Quello che seguì diventò il ricordo più prezioso che possedeva. Le ultime ore con John Watson, il corpo dell'uomo contro il suo, le loro mani intrecciate, unite, il respiro sul suo volto, gli occhi grandi specchiati nei suoi. Nelle lunghe giornate precedenti la sua morte, aveva ripensato spesso, molto spesso, a quel momento. Chiudeva gli occhi e gli sembrava di riviverlo, i suoi cinque sensi avevano memorizzato tutto, dal freddo della sera, alla voce della televisione alta di Mrs Hudson che usciva dall'appartamento, all'odore di John – cannella e tè.

Il cuore gli batteva ancora forte quando ripensava ai loro visi vicini, sotto la neve, e alle labbra calde dell'uomo contro la sua guancia fredda, che gli lasciavano un tenero bacio di cui avrebbe portato il segno per sempre, mentre la sua voce gentile e delicata gli mormorava piano «Buon Natale, Sherlock.»

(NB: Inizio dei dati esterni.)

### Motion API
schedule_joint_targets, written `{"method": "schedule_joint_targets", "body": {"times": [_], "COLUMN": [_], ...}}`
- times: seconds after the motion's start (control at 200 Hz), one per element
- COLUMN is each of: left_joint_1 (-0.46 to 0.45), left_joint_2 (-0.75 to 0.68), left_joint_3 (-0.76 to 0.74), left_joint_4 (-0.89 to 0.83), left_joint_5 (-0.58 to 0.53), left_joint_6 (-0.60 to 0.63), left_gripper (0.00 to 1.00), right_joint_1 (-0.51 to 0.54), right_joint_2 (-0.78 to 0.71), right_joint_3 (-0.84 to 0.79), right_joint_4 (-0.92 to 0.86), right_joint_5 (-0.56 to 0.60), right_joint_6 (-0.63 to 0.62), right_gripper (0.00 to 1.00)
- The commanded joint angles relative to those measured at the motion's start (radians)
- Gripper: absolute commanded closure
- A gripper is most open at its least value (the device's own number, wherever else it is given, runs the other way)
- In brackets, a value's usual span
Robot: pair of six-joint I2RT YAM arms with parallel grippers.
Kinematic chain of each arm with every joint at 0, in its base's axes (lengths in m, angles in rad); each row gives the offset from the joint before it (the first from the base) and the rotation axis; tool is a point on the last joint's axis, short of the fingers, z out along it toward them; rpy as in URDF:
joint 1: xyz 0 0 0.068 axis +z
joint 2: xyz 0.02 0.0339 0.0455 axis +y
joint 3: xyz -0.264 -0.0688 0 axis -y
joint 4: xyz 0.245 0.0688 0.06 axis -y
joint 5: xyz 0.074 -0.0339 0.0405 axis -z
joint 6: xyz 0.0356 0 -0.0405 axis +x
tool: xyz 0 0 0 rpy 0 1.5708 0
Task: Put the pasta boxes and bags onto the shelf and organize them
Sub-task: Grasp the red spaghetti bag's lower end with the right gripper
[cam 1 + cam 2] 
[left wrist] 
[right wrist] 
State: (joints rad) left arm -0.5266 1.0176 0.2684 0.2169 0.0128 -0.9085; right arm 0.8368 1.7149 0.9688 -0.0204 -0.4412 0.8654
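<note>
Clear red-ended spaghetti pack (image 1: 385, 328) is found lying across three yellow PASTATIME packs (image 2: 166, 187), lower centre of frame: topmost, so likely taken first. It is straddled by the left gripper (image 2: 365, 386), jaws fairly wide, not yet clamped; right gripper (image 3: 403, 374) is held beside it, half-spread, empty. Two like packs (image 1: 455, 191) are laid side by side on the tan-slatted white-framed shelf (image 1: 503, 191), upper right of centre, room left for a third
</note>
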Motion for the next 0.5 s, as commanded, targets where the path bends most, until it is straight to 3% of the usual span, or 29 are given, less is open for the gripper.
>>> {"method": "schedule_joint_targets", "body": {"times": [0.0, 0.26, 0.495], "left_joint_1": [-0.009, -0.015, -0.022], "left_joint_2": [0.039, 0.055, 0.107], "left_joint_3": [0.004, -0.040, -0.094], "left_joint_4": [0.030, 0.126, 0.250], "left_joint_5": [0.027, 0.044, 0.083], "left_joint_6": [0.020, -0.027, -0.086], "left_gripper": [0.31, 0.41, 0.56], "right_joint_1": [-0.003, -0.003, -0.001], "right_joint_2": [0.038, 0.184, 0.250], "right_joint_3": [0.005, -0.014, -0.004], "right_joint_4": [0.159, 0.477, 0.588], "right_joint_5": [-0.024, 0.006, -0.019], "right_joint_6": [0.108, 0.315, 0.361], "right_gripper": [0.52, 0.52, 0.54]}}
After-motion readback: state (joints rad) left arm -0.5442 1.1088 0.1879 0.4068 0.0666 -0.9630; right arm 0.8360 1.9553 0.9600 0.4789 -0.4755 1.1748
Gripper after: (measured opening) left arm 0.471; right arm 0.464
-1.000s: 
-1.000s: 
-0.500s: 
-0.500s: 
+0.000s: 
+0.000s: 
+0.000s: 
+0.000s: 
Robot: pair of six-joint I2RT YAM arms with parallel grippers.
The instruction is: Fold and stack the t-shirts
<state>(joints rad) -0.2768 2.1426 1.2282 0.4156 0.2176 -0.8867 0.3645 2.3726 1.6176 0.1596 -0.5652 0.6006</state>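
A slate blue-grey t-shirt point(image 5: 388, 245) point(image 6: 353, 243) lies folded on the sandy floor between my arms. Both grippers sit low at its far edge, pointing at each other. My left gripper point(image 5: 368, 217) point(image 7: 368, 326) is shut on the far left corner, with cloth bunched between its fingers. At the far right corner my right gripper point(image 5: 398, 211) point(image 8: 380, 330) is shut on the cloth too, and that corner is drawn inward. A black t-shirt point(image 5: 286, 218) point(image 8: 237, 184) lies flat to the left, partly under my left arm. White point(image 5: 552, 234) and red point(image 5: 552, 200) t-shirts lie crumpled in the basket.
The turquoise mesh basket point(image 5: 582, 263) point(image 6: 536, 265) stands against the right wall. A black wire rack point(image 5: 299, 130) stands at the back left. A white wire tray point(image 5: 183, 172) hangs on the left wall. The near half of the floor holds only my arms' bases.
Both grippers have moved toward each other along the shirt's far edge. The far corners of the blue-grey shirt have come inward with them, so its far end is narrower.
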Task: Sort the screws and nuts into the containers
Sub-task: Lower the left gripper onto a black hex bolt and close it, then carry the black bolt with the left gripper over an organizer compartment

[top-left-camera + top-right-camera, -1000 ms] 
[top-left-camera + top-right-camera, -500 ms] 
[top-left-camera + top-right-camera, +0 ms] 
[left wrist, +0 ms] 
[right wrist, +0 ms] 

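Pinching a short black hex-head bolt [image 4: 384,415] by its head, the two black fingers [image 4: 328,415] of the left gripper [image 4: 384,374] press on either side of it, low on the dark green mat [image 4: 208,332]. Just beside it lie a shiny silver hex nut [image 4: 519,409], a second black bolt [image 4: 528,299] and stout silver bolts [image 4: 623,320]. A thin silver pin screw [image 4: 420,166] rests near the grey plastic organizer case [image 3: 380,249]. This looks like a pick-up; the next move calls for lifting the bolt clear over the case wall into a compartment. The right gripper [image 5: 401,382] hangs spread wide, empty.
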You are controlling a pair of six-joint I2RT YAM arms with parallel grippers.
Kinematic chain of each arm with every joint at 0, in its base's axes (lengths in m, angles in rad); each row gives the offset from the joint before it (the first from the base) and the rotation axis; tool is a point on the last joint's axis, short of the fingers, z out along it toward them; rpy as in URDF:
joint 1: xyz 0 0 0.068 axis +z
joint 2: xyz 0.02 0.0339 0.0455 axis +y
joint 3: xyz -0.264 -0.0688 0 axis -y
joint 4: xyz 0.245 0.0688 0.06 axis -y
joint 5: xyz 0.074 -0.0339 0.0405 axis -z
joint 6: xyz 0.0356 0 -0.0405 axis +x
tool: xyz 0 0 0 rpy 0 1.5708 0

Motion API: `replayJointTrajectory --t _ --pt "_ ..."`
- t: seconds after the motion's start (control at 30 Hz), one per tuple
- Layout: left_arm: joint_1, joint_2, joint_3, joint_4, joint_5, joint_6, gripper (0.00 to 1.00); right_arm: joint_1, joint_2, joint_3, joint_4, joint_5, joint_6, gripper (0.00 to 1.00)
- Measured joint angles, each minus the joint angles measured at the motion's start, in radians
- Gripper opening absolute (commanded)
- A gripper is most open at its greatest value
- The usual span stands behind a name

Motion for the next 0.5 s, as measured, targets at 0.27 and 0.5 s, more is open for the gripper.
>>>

Note dell'autrice: E buon Natale anche a voi!
Finirò di rivisitare puntate di Doctor Who in chiave Johnlock, lo prometto. Lavoro a questa one shot da un mese esatto (giorno più, giorno meno), non avevo assolutamente previsto che sarebbe venuta fuori così lunga, avevo messo in conto un 14/15 pagine... ed invece me ne sono ritrovate 10 in più!
Mi sento di dover fare un piccolo appunto: mi rendo conto che è insolitamente triste per essere una storia natalizia, dopo qualche pagina mi sono anche chiesta se postarla o se aspettare, magari, il 29 gennaio. Alla fine mi sono detta che Natale è sinonimo di speranza, e la speranza la si cerca e trova nei momenti più bui della nostra vita. Sherlock e John la hanno trovata l'uno nell'altro, nel momento in cui ne avevano più bisogno, so, questo è anche il mio augurio per tutti voi. Cercate di ritrovare il sorriso, o anche solo un motivo per sorridere, in ogni momento no che vi aspetta nel prossimo anno. Tutto vi sembrerà meno brutto, parlo per esperienza personale.
Ma adesso basta, ho parlato troppo! Ancora tanti auguri di buon Natale e felice anno nuovo, grazie per aver letto fino a qui, se vi va lasciate una recensione ♥
A presto,

Ps. MANGIATE TUTTO QUELLO CHE POTETE! NO REGRETS!